It pains me to open up about an aspect of my life I often keep hidden.
I pride myself on being open and honest with this blog.
Being the parent to children with special needs is a privilege.
I love my life.
I hate my waist line.
That's right folks.
The time has come to get the skinny on...well all things not skinny.
Today's post is brought to you by my ever-growing pant size.
I have been blissfully married for almost nine years. In that nine years I learned to cook. While I learned to cook I learned I love food.
And there's more:
I run around from dawn until dusk. I clean. I change diapers. I run errands. I go to doctor's appointments.
I do not work out!
I saw my reflection in the mirror this week. It was eye opening. I know I am overweight. I know I need to make better choices. I know I live a sedentary life style.
But this was bad.
It was as if I was seeing myself for the first time.
What had I done to my body?
And now is the time to stop.
I bought a gym membership a month ago. Immediately following that purchase, my dad went into the hospital. Then Matthew got sick. Then he spent a week in the hospital. And there was just no time.
But that's just it!! There is always time!
So the excuses are done! The bad choices are changing.
I'm taking back control of my life!
I want to be around a very long time for my children.

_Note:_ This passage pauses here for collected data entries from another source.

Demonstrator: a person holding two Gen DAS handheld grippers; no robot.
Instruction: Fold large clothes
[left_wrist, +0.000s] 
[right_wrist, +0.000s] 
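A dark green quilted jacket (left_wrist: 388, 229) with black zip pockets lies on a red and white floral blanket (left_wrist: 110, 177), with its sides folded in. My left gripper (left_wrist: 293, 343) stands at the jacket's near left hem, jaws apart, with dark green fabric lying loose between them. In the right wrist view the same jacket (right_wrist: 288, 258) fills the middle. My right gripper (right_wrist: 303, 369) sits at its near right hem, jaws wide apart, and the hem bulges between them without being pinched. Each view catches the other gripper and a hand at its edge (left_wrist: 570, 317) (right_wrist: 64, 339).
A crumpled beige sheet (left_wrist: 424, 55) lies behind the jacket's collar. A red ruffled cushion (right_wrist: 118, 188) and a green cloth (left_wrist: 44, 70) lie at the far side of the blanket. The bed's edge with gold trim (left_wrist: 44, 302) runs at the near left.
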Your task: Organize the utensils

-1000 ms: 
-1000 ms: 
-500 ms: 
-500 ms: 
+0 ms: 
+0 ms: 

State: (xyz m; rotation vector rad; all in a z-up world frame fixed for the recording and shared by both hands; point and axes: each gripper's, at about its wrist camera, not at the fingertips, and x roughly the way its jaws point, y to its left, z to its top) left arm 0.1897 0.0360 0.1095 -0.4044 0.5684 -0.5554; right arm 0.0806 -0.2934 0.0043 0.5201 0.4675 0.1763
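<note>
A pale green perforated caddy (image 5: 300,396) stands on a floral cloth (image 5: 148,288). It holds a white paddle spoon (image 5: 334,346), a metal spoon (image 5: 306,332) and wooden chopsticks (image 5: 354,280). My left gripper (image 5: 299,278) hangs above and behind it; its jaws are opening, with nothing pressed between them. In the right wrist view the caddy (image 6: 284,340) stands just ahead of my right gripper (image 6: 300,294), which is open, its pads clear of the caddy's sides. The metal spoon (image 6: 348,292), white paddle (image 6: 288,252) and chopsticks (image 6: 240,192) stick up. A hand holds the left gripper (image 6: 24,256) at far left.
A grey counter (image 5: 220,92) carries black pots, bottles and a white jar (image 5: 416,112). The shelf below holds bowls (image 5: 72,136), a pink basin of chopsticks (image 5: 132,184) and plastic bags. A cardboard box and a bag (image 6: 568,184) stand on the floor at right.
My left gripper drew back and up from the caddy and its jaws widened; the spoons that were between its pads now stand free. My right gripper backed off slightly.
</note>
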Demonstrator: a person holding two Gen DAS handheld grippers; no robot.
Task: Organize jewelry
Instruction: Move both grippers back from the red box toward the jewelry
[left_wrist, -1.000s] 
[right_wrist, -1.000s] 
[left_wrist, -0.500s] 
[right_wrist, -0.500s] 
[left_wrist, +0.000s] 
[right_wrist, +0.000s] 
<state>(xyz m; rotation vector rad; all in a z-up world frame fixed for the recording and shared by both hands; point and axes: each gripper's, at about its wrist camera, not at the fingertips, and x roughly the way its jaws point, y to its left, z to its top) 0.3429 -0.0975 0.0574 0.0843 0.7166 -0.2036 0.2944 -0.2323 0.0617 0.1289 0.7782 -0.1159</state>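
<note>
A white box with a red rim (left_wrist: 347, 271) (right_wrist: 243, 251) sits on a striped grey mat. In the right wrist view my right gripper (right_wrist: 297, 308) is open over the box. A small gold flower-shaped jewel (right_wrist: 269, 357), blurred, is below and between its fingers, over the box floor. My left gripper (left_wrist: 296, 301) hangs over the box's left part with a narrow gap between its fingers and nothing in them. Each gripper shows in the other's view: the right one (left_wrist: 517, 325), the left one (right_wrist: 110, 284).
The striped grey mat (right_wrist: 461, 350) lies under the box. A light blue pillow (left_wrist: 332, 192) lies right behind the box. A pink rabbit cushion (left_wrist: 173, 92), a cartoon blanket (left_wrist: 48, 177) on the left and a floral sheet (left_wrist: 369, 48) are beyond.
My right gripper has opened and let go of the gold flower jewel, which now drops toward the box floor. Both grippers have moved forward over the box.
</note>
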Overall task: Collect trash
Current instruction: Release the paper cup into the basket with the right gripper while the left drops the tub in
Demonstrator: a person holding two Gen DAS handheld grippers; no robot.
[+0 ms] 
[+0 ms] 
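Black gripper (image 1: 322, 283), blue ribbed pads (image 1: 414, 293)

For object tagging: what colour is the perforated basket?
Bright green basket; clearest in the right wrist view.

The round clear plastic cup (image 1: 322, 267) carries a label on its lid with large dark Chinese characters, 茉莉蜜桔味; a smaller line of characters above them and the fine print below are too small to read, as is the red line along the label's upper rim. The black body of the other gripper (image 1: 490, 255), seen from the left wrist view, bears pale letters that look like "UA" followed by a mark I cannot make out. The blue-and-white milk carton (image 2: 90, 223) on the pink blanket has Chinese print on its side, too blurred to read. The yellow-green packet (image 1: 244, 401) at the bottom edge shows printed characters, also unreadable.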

I want to complete a 5K. I want to complete a half marathon. I want to love the person looking back at me in the mirror.
So here goes blogger friends:
The truth is I weigh 215 pounds!
And I'm cringing as I type knowing soon people will read this.
Disclaimer, I do not want to be skinny. I enjoy my curves. I enjoy being comfortable in my own skin. I want to lose around 65 pounds.
And it starts now!!!
So tune in to see me reach my goals!
|That's right ~~ It ain't pretty!|
Oh yeah, and pray I can "just say no" to all the chocolate!!!